» Work request
Repeat exactly, and only, the lines below starting at the line that contains "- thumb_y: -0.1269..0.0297" and ending at the line that contains "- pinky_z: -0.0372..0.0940", inclusive of both.

» Extracted records
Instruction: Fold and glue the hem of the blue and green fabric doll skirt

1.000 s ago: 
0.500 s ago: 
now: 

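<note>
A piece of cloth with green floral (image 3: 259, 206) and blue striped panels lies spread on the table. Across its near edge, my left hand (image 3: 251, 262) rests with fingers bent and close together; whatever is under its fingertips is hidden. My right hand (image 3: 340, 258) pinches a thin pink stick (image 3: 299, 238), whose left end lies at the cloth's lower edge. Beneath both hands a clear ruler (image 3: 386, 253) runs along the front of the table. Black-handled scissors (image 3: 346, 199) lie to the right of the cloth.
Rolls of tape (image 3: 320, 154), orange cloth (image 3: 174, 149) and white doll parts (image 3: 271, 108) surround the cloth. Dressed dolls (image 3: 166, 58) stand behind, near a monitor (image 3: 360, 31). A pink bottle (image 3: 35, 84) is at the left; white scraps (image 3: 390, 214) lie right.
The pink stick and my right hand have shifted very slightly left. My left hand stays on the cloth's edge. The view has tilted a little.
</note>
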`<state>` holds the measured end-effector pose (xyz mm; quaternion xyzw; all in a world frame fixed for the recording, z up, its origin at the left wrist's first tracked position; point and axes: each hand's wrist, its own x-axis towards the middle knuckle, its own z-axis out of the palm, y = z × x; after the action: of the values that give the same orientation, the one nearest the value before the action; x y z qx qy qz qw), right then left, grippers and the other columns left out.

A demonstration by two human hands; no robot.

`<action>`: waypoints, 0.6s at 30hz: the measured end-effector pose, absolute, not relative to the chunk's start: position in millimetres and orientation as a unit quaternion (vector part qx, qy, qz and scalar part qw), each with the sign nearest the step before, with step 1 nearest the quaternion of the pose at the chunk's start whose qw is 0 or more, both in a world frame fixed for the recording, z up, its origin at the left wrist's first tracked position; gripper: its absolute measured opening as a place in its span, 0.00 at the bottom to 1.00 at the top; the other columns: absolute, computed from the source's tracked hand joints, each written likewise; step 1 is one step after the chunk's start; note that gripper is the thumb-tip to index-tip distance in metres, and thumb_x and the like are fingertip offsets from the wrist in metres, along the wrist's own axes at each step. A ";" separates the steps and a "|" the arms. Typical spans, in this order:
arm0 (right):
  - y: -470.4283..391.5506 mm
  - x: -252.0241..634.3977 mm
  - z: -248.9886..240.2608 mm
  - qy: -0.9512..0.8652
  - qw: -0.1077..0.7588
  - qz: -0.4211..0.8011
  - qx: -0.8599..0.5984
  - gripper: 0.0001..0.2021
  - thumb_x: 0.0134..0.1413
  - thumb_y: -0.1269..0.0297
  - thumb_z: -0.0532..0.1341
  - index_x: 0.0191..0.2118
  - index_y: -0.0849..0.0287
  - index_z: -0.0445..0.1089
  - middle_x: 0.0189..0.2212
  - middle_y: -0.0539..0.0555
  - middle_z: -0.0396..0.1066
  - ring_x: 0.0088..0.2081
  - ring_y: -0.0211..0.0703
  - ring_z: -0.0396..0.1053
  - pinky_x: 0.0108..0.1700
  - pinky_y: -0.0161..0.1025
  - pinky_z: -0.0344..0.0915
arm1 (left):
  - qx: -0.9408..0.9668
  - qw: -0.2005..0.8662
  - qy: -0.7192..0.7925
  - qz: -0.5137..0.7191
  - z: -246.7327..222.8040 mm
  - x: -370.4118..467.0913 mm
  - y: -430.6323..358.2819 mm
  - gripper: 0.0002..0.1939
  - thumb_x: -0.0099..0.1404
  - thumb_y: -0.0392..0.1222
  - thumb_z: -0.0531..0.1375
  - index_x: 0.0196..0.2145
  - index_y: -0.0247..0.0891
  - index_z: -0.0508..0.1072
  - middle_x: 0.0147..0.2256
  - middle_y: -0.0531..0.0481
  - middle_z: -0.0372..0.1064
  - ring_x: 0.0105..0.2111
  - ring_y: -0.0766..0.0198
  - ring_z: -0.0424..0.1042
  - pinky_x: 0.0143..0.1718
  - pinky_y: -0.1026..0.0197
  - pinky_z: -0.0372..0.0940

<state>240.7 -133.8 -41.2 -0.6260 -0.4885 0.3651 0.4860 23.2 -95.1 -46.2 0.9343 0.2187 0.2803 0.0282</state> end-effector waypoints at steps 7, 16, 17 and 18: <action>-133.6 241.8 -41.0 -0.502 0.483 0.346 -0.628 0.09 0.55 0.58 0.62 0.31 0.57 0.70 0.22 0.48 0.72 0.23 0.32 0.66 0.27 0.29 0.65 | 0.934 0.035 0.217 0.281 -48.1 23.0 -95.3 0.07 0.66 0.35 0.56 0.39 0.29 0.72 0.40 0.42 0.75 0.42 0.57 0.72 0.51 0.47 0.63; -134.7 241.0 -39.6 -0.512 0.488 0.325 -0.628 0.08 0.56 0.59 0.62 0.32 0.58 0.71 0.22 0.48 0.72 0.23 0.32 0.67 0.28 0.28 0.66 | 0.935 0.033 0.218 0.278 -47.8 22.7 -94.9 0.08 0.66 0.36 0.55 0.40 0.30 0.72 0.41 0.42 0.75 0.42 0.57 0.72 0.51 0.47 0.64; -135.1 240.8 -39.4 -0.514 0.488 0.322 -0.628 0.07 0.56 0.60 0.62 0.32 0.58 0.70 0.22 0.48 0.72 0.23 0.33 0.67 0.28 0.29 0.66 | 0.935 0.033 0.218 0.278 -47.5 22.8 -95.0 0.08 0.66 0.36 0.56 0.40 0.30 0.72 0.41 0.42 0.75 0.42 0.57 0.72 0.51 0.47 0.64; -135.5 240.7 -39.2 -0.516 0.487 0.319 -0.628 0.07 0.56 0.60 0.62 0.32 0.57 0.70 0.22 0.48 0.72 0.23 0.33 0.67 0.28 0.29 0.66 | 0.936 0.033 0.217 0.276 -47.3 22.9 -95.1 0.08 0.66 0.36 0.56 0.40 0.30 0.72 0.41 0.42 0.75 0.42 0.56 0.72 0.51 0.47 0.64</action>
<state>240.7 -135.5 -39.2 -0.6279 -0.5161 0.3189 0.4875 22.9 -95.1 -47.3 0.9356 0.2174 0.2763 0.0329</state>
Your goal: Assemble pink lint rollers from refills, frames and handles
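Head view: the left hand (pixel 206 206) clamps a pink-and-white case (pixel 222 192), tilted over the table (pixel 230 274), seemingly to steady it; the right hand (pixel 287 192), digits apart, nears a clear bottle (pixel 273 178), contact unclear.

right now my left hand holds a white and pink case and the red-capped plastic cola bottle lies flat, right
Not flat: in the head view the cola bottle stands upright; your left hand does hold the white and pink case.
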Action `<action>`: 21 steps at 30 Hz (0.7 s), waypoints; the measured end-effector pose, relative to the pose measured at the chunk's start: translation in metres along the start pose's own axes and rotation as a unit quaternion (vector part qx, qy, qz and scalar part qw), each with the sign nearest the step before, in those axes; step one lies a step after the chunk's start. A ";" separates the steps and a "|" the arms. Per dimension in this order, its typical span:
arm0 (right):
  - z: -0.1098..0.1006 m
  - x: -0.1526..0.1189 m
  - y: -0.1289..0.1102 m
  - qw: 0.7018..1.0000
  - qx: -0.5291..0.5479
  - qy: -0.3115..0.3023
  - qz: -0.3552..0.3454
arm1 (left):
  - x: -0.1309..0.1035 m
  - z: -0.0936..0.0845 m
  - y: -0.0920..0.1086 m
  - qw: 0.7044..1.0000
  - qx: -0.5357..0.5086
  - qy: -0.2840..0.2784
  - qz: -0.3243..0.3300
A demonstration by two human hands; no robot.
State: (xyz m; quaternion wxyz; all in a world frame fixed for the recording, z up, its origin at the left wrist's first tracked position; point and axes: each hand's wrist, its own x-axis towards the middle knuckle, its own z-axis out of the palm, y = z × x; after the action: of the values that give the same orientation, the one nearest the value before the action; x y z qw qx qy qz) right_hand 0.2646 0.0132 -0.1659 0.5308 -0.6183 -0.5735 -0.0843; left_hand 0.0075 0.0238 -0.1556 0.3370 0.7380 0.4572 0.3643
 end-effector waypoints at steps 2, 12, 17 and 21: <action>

» Answer section
  - thumb_y: -0.1269..0.0297
  - thumb_z: -0.0532..0.1341
  - index_x: 0.0191..0.2118
  - index_y: -0.0849..0.0287
  - index_z: -0.0445..0.1089
  - middle_x: 0.0189..0.2212
  - middle_y: -0.0539..0.0555
  - middle_z: -0.0396..0.1066
  - ring_x: 0.0088..0.2081
  - ring_y: -0.0211..0.0703
  - ring_z: -0.0396..0.1053
  - pinky_x: 0.0108..0.1700
  - pinky_y: -0.0161..0.1025
  - pinky_z: -0.0344..0.0915
arm1 (left):
  - qx: -0.9408..0.9668
  - qw: -0.2005..0.8662
  - qy: -0.7192..0.7925
  - qz: -0.5137..0.7191
  - z: -246.7327..222.8040 mm
  - x: -370.4118..467.0913 mm
  - y: -430.6323..358.2819 mm
  - gripper: 0.0002..0.1939
  - thumb_x: -0.0099..0.1404
  - thumb_y: -0.0392..0.1222
  - thumb_z: -0.0531..0.1375
  - index_x: 0.0196..0.2145
  - index_y: -0.0247..0.0891
  - index_z: -0.0508..0.1072
  - middle_x: 0.0147..0.2256
  - middle_y: -0.0531..0.0481
  - middle_z: -0.0372..0.1064
  - ring_x: 0.0105..0.2111
  - ring_y: -0.0766..0.0198
  - ring_z: -0.0424..0.1042
  - pinky_x: 0.0143..0.1718
  - pinky_y: -0.1026..0.0197
  - pinky_z: -0.0372..0.0940

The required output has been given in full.